La composition de l’équipe d’Angleterre est alors une sorte d’Arsenal bis : Copping, Bowden Male, Moss, Drake, Hapgood et Bastin. Avec 7 joueurs titulaire sur 11 faisant partie de la glorieuse équipe d’Arsenal des années 30s, le Daily Mirror titre « Arsenal Armada ». Et ce match est surnommé alors « The Battle of Highbury », en référence à l’appétit pour la Guerre de Mussolini. D’ailleurs ce dernier a déjà entendu parlé de la réputation de « Iron Man » Wilf Copping, le très agressif arrière droit d’Arsenal. Ted Drake décrit Copping comme « volcanique. Il était exactement ce dont on avait besoin contre l’Italie. » Avant que le match ne commence, les joueurs anglais ont appris quels bonus de victoire était prévu par Mussolini pour leurs adversaires italiens : £150 par personne, 1 voiture Alpha Romeo flambant neuve, et surtout une exemption de service militaire ! George Male se rappelle : « ça nous a motivé, c’était de l’argent et des richesses qui allait au-delà de notre imagination ». Contrairement aux joueurs italiens, les anglais sont professionnels mais ne toucheraient que £2 de prime pour leur apparition dans ce match.

La presse anglaise met la pression, selon le Daily Mail, l’Angleterre doit viser une victoire par 10 buts. 54000 personnes viennent à Highbury, dont la communauté italienne de Londres. Ted Drake voit pour la première fois de sa vie des italiens : « c’est comme si ils venaient d’une autre planète, ils étaient très bien habillé, très bien bâtit, typiquement latins. C’était de très beaux jeunes hommes. Alors que nous les anglais, des dents cassés, des oreilles en choufleur. On allait pas gagner un concours de beauté ».

Ted Drake enlacé par un italien

Le match commence très fort, l’Angleterre marque d’entrée par Erik Brook de Man City, puis dans la foulée il en marque un second. Après 15 minute, c’est au tour de Ted Drake de marquer le 3ème but. Finalement la prédiction du Mirror n’était peut-être pas si folle.

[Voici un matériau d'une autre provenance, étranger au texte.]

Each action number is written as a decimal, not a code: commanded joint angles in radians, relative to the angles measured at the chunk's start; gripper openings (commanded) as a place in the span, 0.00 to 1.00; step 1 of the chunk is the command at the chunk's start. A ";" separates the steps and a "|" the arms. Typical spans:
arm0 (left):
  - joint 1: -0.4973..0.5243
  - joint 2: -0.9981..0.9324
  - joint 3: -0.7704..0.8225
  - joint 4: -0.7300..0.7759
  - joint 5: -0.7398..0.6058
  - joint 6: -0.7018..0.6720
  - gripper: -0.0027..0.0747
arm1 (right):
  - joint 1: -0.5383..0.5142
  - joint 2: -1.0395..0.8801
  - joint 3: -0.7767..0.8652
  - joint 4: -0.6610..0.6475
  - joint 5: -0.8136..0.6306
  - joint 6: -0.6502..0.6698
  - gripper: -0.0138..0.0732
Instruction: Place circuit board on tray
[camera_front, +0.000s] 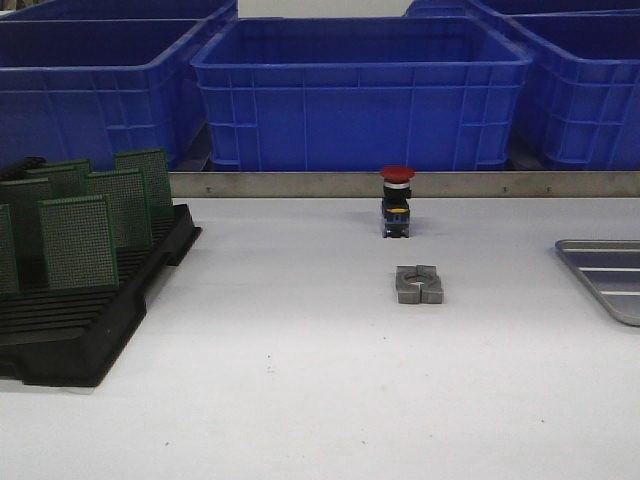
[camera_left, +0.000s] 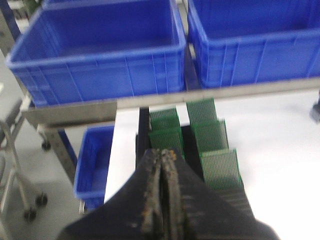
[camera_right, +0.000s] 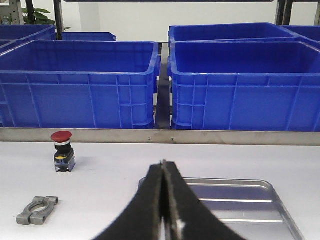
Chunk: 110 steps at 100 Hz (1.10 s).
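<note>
We see both claws pressed together, empty: left gripper (camera_left: 162, 155) over boards (camera_left: 212, 135) in rack (camera_front: 90, 330), right gripper (camera_right: 163, 167) over tray (camera_right: 250, 187).

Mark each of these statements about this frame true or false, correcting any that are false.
1. The circuit boards stand upright in the black rack. True.
2. A circuit board already lies on the tray. False: the tray holds nothing.
3. The left tool is shut and holds nothing. True.
4. The red push button sits inside a blue bin. False: it stands on the white table, in front of the bins.
5. The right tool grips the metal clamp. False: it is shut on nothing; the clamp lies on the table.
</note>
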 joint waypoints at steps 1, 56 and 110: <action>0.000 0.096 -0.088 -0.008 0.004 0.006 0.01 | 0.001 -0.021 -0.012 -0.006 -0.085 -0.005 0.08; 0.000 0.297 -0.127 -0.034 0.058 0.041 0.01 | 0.001 -0.021 -0.012 -0.006 -0.085 -0.005 0.08; 0.000 0.297 -0.127 -0.032 0.074 0.056 0.71 | 0.001 -0.021 -0.012 -0.006 -0.085 -0.005 0.08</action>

Seulement le match est loin d’être une partie de plaisir. Peu après l’ouverture du score, Wilf Copping casse le pied du capitaine italien Monti sur un clash « accidentel ». La rumeur dit que ça n’avait rien d’accidentel mais difficile de se faire une idée. Le match était commenté en direct à la radio par le manager d’Arsenal George Allison, donc il a passé sous silence cet incident. George Male : « Ca ne m’aurait pas surpris de la part de Wilf, il était tellement survolté avant ce match. Mais si il a volontairement blessé Monti, il l’a fait avec beaucoup de subtilité, car je n’ai rien vu. »

Après ça les italiens deviennent très violents, le capitaine de l’Angleterre et d’Arsenal Eddie Hapgood en subit les frais. Un joueur italien lui marche sur le visage et lui casse le nez. Il va quand même continuer le match, dans son autobiographie il raconte : « c’est difficile de jouer quand quelqu’un qui ressemble à un mafioso vous griffe les mollets à coup de crampons ». Les italiens se battent dans tout les sens du terme pour revenir à 3-2 grâce à 2 buts de Giuseppe Meazza, le joueur de l’Inter Milan, à la 60ème minute. Dans la demi heure qui suit Wilf Copping fait le match de sa vie pour empêcher les italiens de revenir au score et garder ce court avantage. Il a fait sortir un autre italien sur blessure juste avant la pause et en seconde mi temps, lors d’un duel il force deux joueurs adverse à terminer le match en boitant. Il terrifie les italiens qui n’osent plus s’aventurer proche de la surface. L’Angleterre gagne 3-2 dans un des matchs les plus violents de l’histoire.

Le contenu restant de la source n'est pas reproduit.